Толчок. «Вж-ж-ж-ж…» – заскользили по льду полозья, а под конец спуска салазки, как и следовало ожидать, опрокинулись, и в сутолоке стало не разобрать, где староста, а где её жена.
– А ну, руки убери, нахалка!
Хлоп! Синица, пышногрудая и румяная супруга Снежки, влепила зеленоглазой обладательнице пшеничной косы смачную пощёчину, и началось бурное выяснение, кто, кого и за какие места облапал. Хоть по морде досталось одной зеленоглазке, но, вне всяких сомнений, рук к соблазнительной старостихиной груди в такой давке приложилось несколько, если не сказать – все. Впрочем, молодых холостячек тоже можно было понять: эта восхитительная грудь так туго обтягивалась подпоясанным полушубочком, что застёжка лопнула, и прелести Синицы вырвались на свободу, хорошо заметные издалека. А может, она и сама расстегнула полушубок сверху, чтобы щегольнуть своим ожерельем из вечерних смарагдов [30]… Ярко-зелёные с золотистым блеском камни радовали глаз, но гораздо более привлекательным предметом восторга оказалась пышная «подушка» с ложбинкой, на которой они величаво покоились.

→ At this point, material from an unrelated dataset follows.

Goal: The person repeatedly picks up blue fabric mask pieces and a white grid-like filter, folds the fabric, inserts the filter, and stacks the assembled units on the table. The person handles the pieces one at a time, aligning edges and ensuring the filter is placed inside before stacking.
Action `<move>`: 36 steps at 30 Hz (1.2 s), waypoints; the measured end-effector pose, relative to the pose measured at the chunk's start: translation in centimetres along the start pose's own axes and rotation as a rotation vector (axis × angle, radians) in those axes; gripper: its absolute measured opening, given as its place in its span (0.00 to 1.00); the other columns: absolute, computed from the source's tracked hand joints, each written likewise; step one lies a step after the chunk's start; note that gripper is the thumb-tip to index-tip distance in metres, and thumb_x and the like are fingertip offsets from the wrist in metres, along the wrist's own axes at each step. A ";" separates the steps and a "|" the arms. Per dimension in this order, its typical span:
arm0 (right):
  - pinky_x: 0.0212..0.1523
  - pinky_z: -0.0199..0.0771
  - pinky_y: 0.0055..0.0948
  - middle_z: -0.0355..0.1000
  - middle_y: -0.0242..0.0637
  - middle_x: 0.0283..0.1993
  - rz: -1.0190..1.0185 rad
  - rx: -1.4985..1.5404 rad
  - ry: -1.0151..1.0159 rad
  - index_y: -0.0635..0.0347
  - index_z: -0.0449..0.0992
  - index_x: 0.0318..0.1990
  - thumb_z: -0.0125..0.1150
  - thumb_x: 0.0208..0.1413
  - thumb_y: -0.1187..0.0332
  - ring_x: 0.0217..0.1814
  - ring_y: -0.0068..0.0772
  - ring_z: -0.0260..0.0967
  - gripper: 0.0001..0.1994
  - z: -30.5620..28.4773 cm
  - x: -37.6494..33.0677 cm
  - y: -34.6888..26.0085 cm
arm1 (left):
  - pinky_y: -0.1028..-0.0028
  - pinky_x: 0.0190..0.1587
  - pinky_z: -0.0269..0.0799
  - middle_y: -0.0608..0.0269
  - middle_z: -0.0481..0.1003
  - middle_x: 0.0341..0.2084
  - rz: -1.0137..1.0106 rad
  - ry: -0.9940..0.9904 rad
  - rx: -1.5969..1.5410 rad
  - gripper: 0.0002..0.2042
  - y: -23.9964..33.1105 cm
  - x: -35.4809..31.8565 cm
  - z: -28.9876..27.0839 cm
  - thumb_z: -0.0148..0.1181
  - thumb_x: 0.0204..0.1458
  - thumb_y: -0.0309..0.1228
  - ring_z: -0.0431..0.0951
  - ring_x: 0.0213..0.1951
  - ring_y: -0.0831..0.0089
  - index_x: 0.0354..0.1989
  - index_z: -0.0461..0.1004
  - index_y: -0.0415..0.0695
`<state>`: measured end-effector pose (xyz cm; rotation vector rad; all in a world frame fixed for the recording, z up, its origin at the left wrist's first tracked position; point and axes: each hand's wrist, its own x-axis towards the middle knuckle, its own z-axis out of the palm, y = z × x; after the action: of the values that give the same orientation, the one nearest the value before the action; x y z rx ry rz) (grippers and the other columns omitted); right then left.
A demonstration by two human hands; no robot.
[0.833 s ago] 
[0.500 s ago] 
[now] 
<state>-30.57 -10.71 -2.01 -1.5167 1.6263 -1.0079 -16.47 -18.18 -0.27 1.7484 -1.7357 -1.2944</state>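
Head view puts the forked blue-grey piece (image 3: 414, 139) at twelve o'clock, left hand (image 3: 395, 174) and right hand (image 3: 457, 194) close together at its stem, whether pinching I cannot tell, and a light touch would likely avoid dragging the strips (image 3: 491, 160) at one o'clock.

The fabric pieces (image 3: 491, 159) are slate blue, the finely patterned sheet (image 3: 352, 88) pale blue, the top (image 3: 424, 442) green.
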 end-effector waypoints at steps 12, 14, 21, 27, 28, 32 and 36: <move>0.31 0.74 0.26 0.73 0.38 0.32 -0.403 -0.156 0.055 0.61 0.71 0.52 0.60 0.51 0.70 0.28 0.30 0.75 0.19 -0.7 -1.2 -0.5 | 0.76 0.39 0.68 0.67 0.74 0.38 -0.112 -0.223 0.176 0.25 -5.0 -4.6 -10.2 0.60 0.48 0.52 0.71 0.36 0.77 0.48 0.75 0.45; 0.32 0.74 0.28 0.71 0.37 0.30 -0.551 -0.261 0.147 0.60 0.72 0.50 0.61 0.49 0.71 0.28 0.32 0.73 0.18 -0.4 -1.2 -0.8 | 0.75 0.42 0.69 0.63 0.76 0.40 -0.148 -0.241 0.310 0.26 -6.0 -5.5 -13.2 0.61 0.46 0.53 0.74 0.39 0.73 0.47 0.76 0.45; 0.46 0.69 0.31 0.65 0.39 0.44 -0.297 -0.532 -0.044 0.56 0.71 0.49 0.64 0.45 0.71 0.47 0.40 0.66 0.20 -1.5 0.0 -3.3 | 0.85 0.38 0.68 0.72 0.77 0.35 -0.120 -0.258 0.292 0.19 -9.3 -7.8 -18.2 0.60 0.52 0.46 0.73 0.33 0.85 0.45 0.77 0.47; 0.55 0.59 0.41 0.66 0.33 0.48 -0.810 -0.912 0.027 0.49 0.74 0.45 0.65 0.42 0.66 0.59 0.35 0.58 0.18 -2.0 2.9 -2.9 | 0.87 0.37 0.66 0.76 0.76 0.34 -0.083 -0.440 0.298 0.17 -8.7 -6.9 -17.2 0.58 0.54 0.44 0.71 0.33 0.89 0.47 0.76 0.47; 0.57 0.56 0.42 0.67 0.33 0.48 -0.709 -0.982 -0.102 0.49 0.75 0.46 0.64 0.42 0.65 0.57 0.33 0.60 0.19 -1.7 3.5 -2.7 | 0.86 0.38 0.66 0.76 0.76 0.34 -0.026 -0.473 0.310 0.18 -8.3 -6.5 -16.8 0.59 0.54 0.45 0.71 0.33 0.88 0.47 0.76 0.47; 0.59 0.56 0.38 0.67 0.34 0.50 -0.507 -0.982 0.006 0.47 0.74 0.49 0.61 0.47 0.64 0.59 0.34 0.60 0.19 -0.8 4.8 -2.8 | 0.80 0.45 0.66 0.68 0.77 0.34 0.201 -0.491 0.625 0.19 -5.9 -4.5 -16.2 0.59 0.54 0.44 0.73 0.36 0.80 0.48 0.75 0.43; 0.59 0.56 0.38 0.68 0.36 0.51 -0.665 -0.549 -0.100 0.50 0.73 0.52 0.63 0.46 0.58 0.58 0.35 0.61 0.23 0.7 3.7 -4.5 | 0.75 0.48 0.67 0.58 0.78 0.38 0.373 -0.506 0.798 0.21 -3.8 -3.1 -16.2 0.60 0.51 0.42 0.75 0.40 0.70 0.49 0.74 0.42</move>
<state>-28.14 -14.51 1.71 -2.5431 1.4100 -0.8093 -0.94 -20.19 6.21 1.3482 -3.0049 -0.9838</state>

Одним словом, на горке было весело.
На реке тоже царило оживление: привязав к сапогам гладко обточенные и отпиленные по длине ноги кости домашней скотины, жители Кузнечного скользили на них по льду наперегонки. У кого не было коньков, тот катался просто на подошвах обуви: отличная гладкость льда позволяла и так получать свою долю забавы. Поглядев на безобразие, творившееся на горке (там как раз рассерженная Синица догоняла и хлестала варежками с хохотом убегавших от неё молодых работниц кузни), Млада сказала:
– Нет, лада, на горку мы не пойдём. А то, не ровен час, у тебя тоже что-нибудь расстегнётся…
– Да чему тут расстёгиваться-то, – смущённо пробормотала Дарёна, покосившись на расчехлённые роскошества Синицы, а потом – на свою грудь, едва видневшуюся под шубкой. Сравнение было явно не в пользу последней.
В этот миг мимо них пробежала одна из кошек-озорниц, преследуемая Синицей.
– На… На, получи! – выкрикивала запыхавшаяся супруга старосты, нахлёстывая спину своей «обидчицы» сжатыми в руке варежками.